### AVAILABLE DATA

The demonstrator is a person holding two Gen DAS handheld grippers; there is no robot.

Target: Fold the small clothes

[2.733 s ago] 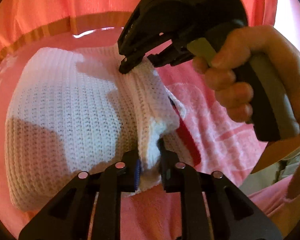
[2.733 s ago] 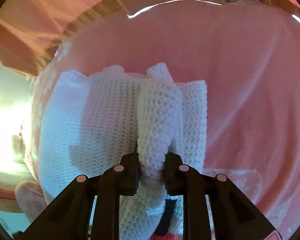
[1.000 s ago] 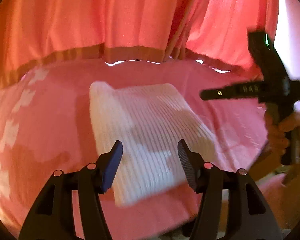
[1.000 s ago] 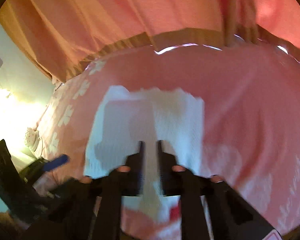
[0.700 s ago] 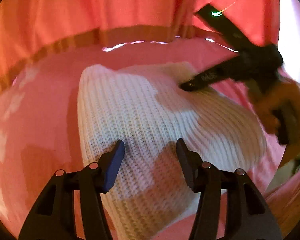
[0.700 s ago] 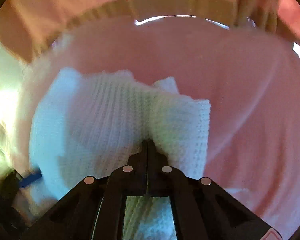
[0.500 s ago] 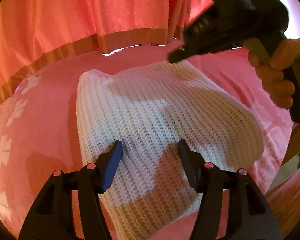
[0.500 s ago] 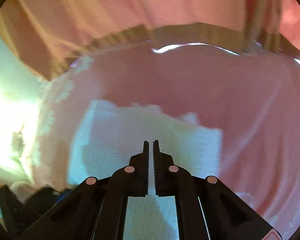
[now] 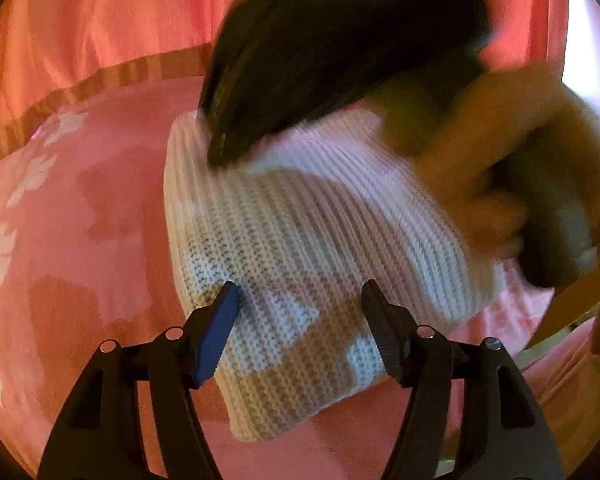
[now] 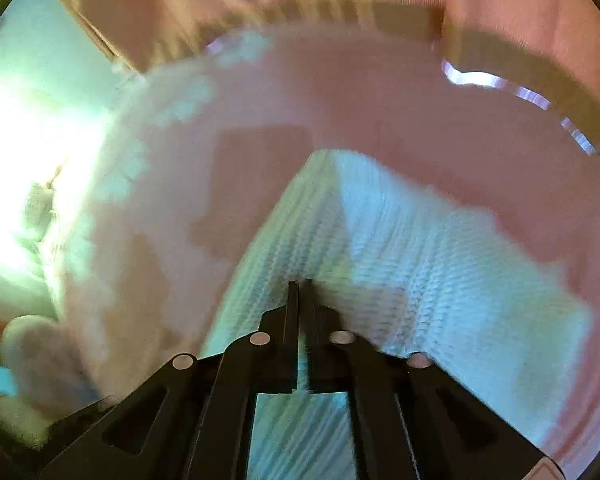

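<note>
A white knitted garment (image 9: pixel 300 248) lies folded into a rough rectangle on the pink cloth. My left gripper (image 9: pixel 300 312) is open and empty, its fingers spread just above the garment's near end. My right gripper (image 10: pixel 299 286) is shut with nothing between its fingers, and its tip presses down on the knit (image 10: pixel 420 264). In the left wrist view the right gripper (image 9: pixel 216 156) is a blurred black shape with its tip on the garment's far left corner, held by a hand (image 9: pixel 500 184).
The pink cloth with white flower prints (image 9: pixel 80 216) covers the surface. An orange curtain (image 9: pixel 100 28) hangs behind. The surface's edge drops off at the right (image 9: pixel 560 312). A bright window area and some fluffy white things (image 10: pixel 28 352) are at the left in the right wrist view.
Both grippers let go of the fold and the garment now lies flat. The right gripper, shut, has swung across to the far left corner and pressed down. The left gripper stays open.
</note>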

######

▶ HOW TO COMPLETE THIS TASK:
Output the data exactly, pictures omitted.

▶ ANSWER TO THE PROBLEM:
The demonstrator is a person holding two Gen DAS handheld grippers; there is no robot.

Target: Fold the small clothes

[2.733 s ago] 
[2.733 s ago] 
[1.000 s ago] 
[1.000 s ago] 
[0.700 s ago] 
[0.700 s ago] 
[0.500 s ago] 
[0.500 s ago] 
[now] 
[now] 

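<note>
A white knitted garment (image 9: pixel 300 248) lies folded into a rough rectangle on the pink cloth. My left gripper (image 9: pixel 300 312) is open and empty, its fingers spread just above the garment's near end. My right gripper (image 10: pixel 299 286) is shut with nothing between its fingers, and its tip presses down on the knit (image 10: pixel 420 264). In the left wrist view the right gripper (image 9: pixel 216 156) is a blurred black shape with its tip on the garment's far left corner, held by a hand (image 9: pixel 500 184).
The pink cloth with white flower prints (image 9: pixel 80 216) covers the surface. An orange curtain (image 9: pixel 100 28) hangs behind. The surface's edge drops off at the right (image 9: pixel 560 312). A bright window area and some fluffy white things (image 10: pixel 28 352) are at the left in the right wrist view.
Both grippers let go of the fold and the garment now lies flat. The right gripper, shut, has swung across to the far left corner and pressed down. The left gripper stays open.
</note>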

What came before makes up the full response.